**PROBLEM DETAILS**
From the entries below, copy out every line with "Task" in it.
==== RECORDS ====
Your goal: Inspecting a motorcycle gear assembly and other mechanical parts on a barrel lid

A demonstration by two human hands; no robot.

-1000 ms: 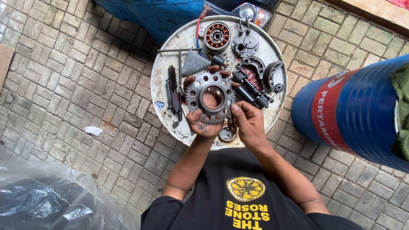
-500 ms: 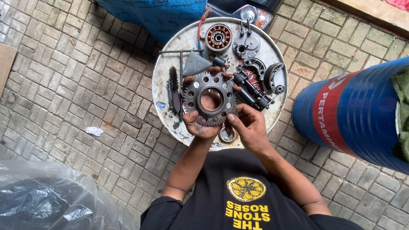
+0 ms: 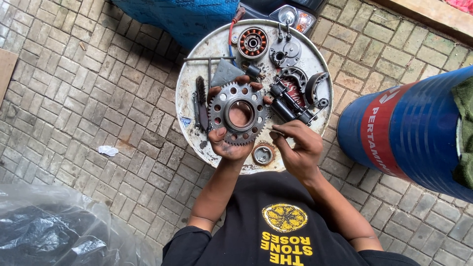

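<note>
Left hand: the left hand (image 3: 229, 140) lies palm up, fingers spread wide under the sprocket (image 3: 238, 114); fingertips show past its rim at 12 o'clock, thumb on the teeth at 7 o'clock.
Sprocket: flat on that palm, over the middle of the drum lid (image 3: 197, 74).
Right hand: the right hand (image 3: 295, 145) sits at 4 o'clock of the sprocket, fingers curled, thumb and forefinger pinching a thin rod (image 3: 277, 130) that points at the teeth.
Arms: both forearms run up from the black shirt (image 3: 286, 231) at 6 o'clock.
Lid: round, grimy white; stator (image 3: 253, 43) at 12 o'clock, brake shoes (image 3: 308, 83) at 2 o'clock, bearing (image 3: 262, 154) at 6 o'clock.
Ground: grey brick paving (image 3: 74, 98); blue barrel (image 3: 419, 133) at 3 o'clock, plastic bag (image 3: 44, 231) at 8 o'clock.
</note>
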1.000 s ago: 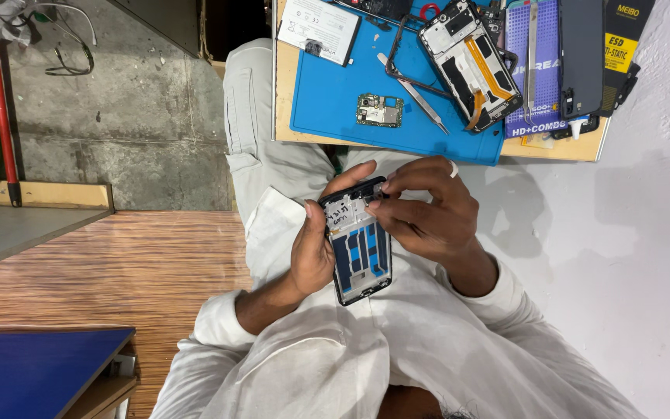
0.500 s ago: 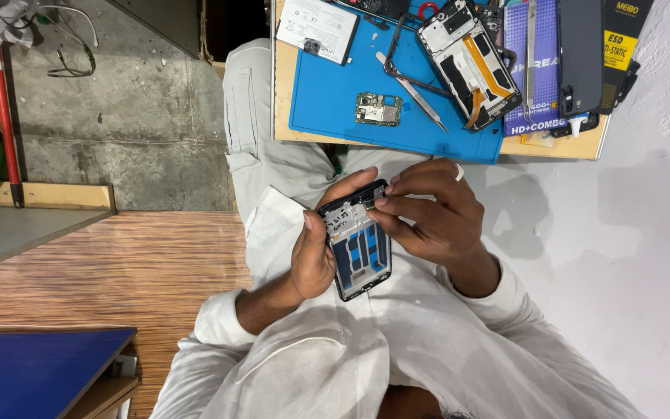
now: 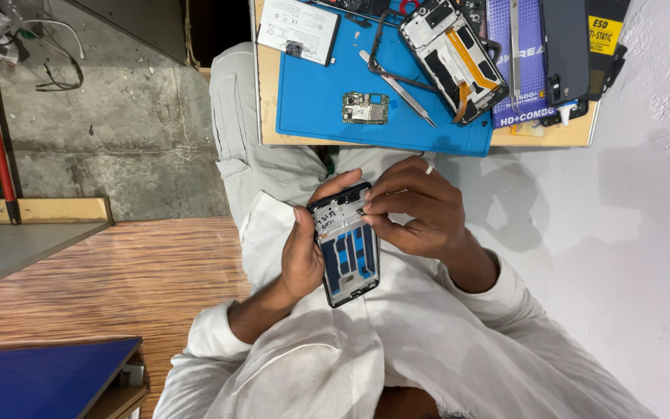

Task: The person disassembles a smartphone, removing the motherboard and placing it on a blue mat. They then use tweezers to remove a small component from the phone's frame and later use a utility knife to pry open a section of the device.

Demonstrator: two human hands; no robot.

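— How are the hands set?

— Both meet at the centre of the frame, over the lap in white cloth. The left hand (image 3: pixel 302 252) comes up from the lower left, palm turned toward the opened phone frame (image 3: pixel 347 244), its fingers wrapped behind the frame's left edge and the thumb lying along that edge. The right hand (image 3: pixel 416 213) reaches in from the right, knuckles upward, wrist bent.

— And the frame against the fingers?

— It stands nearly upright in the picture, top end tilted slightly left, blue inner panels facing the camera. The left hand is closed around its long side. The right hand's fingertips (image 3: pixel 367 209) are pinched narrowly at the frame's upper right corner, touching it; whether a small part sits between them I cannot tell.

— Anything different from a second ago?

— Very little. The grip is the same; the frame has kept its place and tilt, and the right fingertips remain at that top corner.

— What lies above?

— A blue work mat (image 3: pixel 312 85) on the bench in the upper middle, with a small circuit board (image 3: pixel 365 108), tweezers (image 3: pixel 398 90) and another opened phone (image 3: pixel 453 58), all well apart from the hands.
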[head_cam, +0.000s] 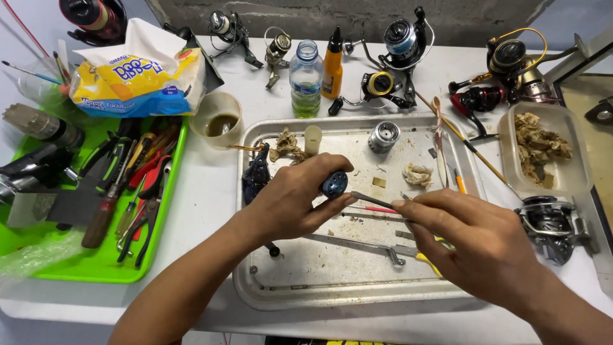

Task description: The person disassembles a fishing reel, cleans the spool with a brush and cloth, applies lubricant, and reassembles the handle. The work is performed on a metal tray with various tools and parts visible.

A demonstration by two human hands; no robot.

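Head view: left hand [300,198] clamps blue reel part [334,184]; right hand [466,233] pinches thin tool [373,200]; metal tray [357,295] rim near.

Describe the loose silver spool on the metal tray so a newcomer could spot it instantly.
Start at the big metal tray in the middle of the white table. Look at its far edge, right of the small cream cup and beyond the left hand. The silver spool stands there alone: a short ribbed metal drum, bare and detached, unlike the complete reels lined up behind the tray.
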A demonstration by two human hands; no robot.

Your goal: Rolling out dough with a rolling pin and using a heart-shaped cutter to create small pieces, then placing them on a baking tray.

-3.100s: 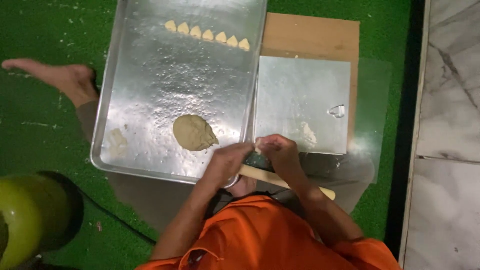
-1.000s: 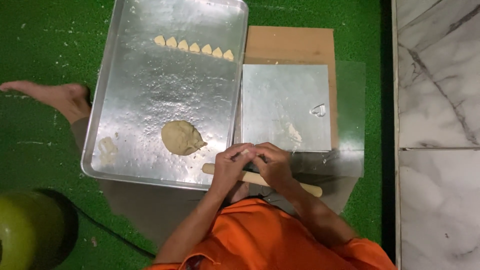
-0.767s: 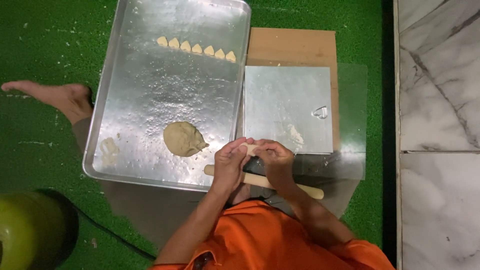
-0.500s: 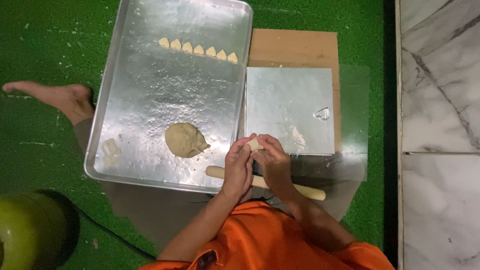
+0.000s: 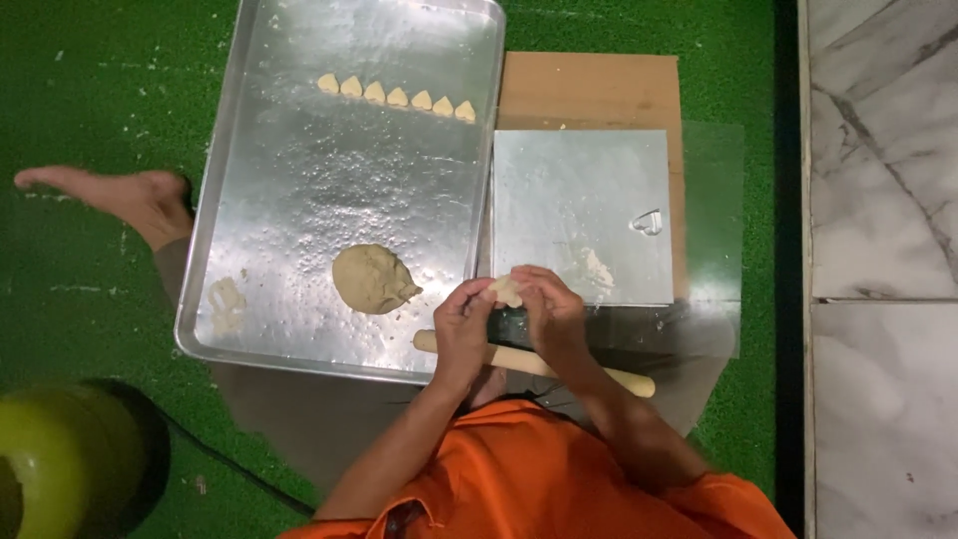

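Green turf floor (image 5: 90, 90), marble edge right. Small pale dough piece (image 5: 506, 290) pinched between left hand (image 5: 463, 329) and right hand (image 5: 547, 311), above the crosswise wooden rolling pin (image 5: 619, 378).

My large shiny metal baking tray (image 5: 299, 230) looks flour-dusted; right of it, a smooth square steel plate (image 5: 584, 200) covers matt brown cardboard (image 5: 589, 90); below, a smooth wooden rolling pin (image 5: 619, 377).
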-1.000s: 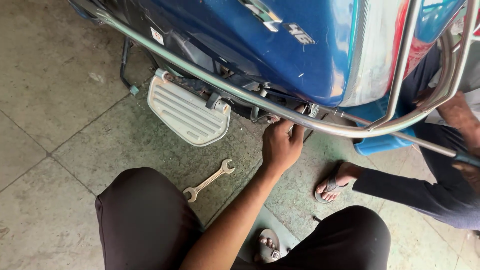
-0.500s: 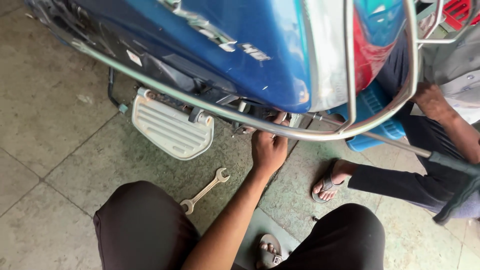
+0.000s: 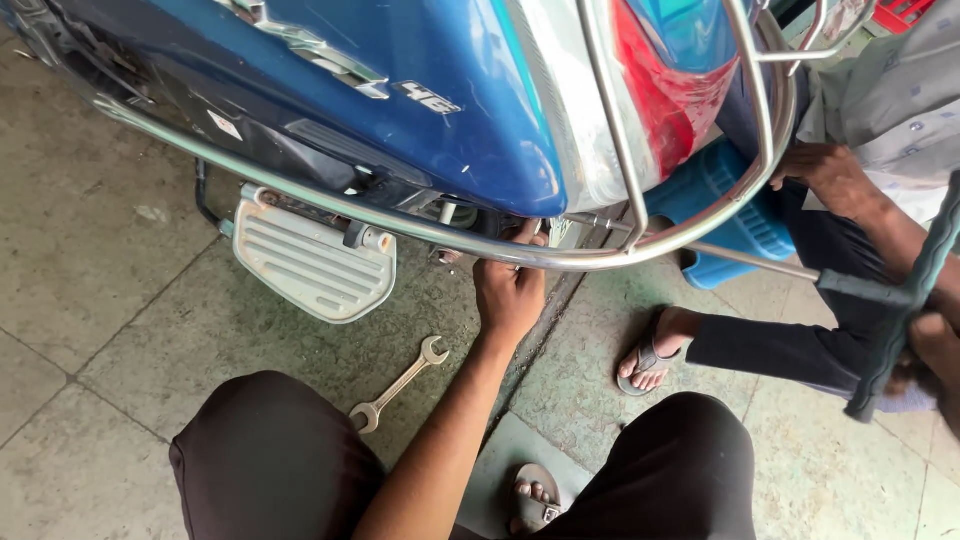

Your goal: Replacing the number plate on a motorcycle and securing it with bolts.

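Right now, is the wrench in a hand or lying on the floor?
On the floor: the wrench lies flat on the tiles, apart from the hand up at the guard rail.

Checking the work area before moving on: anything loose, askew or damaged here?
One thing: a double-ended spanner lies loose on the tiled floor, just beside the person's knee, apart from the hand reaching under the scooter's chrome guard rail. No visible spill or damage.

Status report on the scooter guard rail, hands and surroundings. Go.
One hand up at chrome guard rail, fingers curled on it. Other hand out of view. Open-ended spanner loose on floor. Co-worker's hand on rail's far end.
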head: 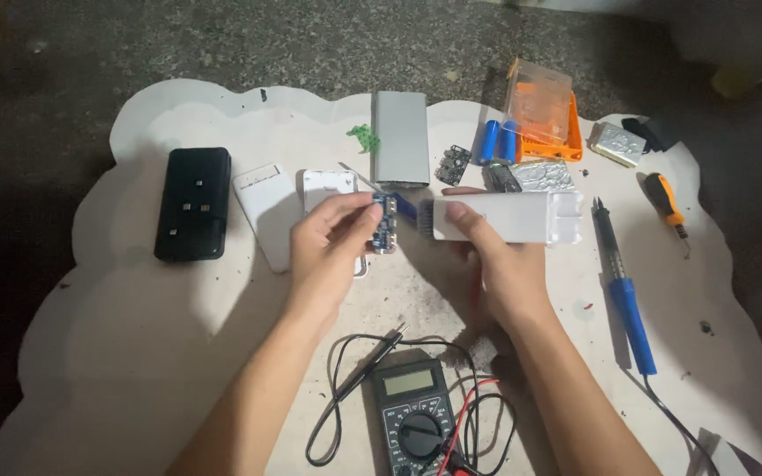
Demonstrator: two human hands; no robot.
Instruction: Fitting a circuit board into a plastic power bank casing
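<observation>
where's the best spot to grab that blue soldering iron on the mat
Probably the blue handle, taken from above. The soldering iron lies flat to the right of the right hand, its dark metal tip end pointing away, its cord trailing toward the near edge. The thick handle offers the widest, safest grip.

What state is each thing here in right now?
left hand: pinching small blue circuit board
right hand: gripping white case, held off the mat
multimeter: lying flat, leads attached
soldering iron: lying untouched
black case: lying flat
silver case: lying flat
</observation>
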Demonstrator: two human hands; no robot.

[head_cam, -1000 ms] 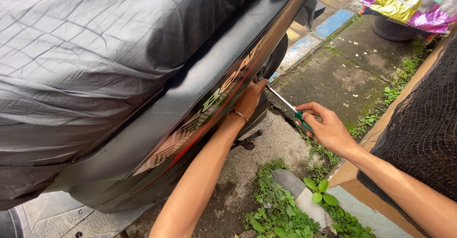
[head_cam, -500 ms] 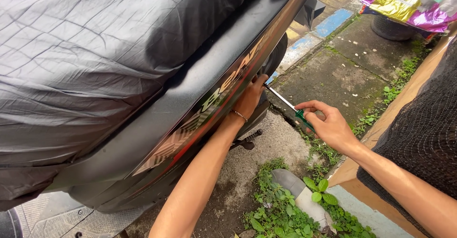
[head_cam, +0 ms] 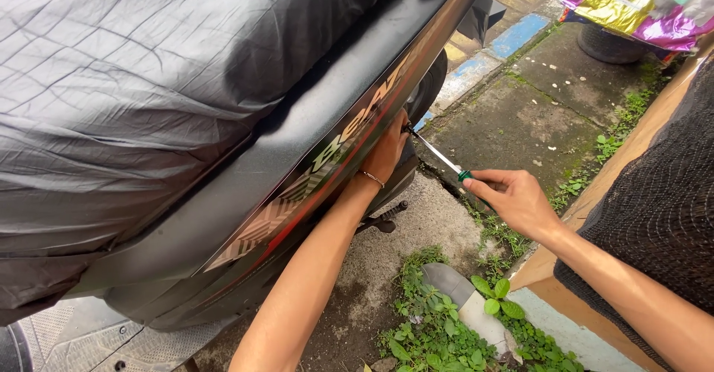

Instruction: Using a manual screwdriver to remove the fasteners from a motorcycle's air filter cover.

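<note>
From the head view, the right hand [head_cam: 517, 201] grips a green-handled steel screwdriver [head_cam: 439, 158], its shaft running toward ten o'clock into the black scooter side panel [head_cam: 312, 130]. The left hand [head_cam: 387, 152], fingers curled against the panel's lower edge, sits nearest the tip.

Black scooter seat [head_cam: 149, 82], creased with a faint grid pattern. Dark grey side panel [head_cam: 245, 193] with red stripe and pale chevron pattern. Screwdriver [head_cam: 440, 156] with silver shaft, green handle. Blue kerb paint [head_cam: 520, 36].

Seat cover [head_cam: 149, 82] creased matt cloth; scooter panel [head_cam: 297, 171] smooth plastic; screwdriver shaft [head_cam: 435, 154] shiny metal.
</note>
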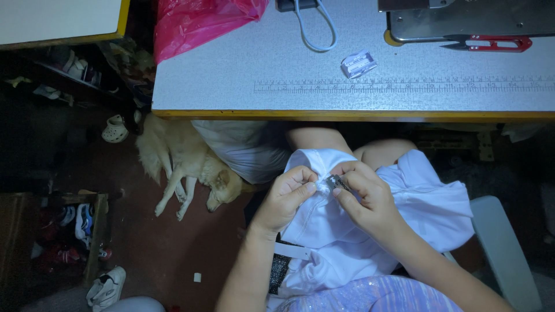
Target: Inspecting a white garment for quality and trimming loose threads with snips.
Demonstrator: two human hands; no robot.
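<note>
At lower centre, the left hand (pixel 287 193) pinches a fold of white cloth (pixel 370 231). The right hand (pixel 364 196) pinches a small metal tool (pixel 337 183) against it. Red snips (pixel 491 43) lie on the counter (pixel 243 81), upper right.

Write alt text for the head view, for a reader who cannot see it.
Seen from above, a seated person's left hand pinches white fabric on the lap while the right hand presses a small metal tool to it. Ahead is a grey table with red snips; a pale dog lies on the floor.
</note>
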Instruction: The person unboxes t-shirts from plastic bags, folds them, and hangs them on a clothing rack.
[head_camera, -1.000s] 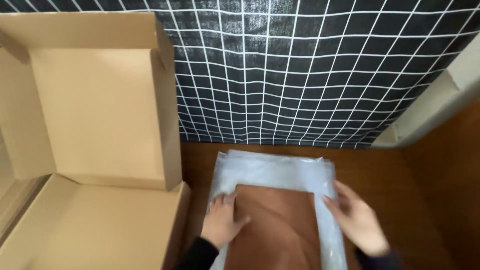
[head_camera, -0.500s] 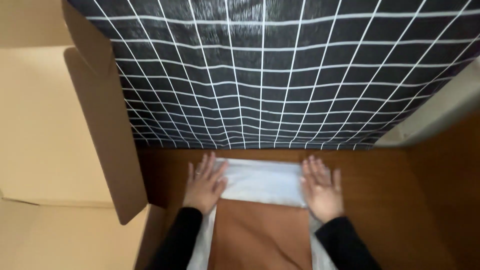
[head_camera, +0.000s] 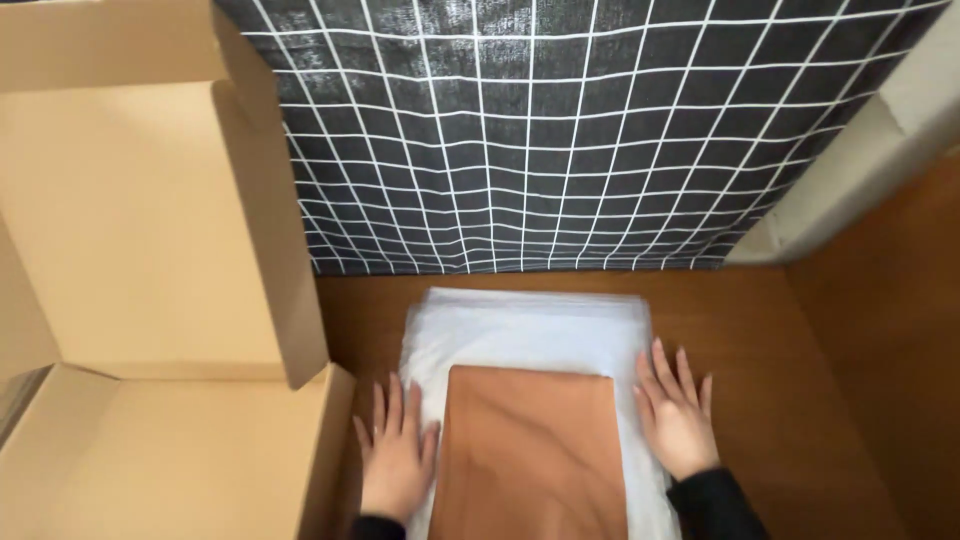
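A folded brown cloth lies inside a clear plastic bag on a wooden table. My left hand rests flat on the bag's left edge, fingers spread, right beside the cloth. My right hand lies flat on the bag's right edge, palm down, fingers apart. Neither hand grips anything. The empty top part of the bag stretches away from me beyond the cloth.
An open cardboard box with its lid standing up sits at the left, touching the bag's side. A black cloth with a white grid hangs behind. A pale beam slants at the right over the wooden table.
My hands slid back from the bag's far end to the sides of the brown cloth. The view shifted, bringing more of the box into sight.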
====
**RESULT**
Task: The person disassembles a smartphone, removing the motherboard and placing it on a blue mat. They then use tweezers to remove a small component from the phone's frame and later use a utility knife to pry open a section of the device.
Task description: The person disassembles a fishing reel, cleans the spool with a brush and cloth, applies lubricant, and reassembles the handle. The work is performed on a metal tray with various tools and parts visible.

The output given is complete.